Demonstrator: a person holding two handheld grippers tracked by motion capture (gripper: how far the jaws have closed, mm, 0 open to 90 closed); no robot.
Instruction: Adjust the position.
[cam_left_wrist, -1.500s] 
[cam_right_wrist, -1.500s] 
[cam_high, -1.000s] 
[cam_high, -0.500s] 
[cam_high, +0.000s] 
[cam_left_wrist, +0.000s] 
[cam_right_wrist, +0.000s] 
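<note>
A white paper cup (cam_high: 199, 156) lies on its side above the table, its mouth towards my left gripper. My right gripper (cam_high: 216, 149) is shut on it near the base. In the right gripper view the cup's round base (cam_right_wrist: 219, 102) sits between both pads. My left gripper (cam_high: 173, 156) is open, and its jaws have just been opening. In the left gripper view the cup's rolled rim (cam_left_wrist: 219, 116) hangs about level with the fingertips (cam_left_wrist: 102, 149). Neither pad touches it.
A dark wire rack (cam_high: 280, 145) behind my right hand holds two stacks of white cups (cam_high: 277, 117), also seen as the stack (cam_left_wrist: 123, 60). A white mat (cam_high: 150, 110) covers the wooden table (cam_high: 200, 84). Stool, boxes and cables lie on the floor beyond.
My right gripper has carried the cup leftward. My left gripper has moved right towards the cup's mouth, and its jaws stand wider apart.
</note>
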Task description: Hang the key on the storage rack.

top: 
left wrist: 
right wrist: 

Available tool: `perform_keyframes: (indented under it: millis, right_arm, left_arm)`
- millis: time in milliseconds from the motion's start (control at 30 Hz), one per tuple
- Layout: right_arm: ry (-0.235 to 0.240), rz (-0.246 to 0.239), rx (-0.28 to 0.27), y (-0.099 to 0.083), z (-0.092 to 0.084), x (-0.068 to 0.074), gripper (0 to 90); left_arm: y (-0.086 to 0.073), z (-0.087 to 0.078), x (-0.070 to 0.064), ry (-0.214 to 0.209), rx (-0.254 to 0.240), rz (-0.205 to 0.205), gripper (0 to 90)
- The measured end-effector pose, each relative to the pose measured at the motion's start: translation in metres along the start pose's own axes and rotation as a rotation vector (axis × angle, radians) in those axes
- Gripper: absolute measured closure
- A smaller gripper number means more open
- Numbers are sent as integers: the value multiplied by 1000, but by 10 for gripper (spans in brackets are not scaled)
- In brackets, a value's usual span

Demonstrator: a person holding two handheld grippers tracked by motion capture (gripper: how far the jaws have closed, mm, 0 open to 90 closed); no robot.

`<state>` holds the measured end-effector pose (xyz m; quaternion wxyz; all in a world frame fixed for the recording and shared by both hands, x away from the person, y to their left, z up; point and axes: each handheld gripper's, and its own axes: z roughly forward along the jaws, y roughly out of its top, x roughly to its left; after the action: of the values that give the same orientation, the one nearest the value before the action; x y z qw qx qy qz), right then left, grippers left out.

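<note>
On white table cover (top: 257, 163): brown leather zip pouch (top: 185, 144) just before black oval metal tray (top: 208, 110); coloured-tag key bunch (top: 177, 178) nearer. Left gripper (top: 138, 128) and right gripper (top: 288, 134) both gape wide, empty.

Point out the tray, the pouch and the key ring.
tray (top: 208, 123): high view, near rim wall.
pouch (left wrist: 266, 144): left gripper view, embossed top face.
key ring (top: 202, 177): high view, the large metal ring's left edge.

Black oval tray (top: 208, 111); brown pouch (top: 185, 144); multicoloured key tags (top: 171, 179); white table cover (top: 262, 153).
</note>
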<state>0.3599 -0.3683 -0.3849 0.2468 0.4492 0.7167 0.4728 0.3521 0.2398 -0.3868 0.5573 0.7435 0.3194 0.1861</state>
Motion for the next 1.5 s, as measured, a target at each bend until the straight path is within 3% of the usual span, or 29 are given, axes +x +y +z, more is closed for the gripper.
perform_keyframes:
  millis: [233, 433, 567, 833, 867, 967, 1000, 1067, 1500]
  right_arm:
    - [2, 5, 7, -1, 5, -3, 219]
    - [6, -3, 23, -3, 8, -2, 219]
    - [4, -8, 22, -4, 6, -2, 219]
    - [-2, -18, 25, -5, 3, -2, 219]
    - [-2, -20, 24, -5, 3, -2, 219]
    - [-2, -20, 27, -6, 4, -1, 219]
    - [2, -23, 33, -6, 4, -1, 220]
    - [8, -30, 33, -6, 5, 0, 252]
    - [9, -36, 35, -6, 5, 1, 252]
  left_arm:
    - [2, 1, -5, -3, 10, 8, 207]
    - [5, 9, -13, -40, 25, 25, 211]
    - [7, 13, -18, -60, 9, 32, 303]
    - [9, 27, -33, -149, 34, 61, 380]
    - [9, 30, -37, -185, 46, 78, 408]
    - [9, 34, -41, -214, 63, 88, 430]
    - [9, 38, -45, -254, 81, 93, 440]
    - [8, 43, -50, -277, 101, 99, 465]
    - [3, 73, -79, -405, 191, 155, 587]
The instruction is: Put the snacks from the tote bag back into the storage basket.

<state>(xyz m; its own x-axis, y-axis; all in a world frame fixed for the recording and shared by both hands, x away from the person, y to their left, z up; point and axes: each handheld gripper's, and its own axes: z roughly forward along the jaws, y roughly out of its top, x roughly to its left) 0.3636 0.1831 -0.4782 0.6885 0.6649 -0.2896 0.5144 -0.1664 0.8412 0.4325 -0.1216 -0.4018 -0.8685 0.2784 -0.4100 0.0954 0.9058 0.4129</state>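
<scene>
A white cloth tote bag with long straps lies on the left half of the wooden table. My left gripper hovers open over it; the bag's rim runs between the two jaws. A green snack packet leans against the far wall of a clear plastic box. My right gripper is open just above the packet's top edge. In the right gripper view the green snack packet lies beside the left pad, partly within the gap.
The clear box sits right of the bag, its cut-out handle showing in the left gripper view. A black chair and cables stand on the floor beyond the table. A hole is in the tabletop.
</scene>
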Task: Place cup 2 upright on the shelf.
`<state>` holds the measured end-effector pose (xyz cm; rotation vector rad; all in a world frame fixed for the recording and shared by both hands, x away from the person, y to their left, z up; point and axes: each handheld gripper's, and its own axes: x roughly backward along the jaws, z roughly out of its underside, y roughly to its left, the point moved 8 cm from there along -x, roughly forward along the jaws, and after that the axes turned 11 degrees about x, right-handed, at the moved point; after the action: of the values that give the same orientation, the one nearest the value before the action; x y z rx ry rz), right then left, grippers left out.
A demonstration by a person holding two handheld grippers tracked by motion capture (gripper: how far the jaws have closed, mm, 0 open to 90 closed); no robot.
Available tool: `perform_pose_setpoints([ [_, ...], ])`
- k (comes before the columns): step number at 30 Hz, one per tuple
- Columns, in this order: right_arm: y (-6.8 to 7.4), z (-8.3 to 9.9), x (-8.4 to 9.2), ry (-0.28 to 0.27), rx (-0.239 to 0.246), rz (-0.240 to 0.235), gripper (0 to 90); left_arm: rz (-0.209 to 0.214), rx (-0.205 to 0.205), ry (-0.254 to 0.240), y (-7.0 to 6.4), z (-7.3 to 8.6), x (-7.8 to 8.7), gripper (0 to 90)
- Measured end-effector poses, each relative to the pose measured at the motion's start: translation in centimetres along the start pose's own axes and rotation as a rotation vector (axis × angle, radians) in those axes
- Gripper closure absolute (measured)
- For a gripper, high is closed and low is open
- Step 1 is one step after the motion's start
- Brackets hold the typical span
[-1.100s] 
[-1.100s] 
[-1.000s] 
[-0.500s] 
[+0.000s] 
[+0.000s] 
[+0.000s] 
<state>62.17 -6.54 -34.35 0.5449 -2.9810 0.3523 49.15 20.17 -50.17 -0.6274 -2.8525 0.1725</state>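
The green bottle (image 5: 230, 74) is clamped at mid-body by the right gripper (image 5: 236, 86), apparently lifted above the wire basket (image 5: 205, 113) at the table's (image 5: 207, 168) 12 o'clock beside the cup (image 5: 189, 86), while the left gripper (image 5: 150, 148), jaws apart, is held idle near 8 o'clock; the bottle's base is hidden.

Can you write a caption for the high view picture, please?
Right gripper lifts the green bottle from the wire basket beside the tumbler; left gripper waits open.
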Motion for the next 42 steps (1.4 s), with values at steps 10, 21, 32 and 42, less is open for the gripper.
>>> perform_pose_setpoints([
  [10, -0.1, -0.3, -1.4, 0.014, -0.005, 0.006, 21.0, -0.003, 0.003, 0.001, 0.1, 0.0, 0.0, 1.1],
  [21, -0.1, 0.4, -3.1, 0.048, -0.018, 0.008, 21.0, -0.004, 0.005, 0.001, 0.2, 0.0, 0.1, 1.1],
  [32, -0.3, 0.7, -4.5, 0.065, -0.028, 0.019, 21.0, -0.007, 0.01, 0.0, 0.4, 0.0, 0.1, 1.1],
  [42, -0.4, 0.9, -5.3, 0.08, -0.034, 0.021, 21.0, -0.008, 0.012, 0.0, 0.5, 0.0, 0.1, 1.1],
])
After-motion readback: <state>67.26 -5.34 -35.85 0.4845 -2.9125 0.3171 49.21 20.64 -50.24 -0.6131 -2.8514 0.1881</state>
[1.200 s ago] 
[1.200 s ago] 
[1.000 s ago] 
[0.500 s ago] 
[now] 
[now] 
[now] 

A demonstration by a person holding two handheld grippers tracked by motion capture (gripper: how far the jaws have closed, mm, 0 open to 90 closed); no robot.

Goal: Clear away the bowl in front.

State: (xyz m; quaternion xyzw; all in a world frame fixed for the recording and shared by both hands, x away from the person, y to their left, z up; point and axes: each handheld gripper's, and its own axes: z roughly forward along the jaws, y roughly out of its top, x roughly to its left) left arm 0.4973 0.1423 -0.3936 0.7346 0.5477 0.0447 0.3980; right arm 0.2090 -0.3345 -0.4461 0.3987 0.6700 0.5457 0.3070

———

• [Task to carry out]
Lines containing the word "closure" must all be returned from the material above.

• [Task result]
- Gripper: absolute measured closure
- Gripper closure absolute (measured)

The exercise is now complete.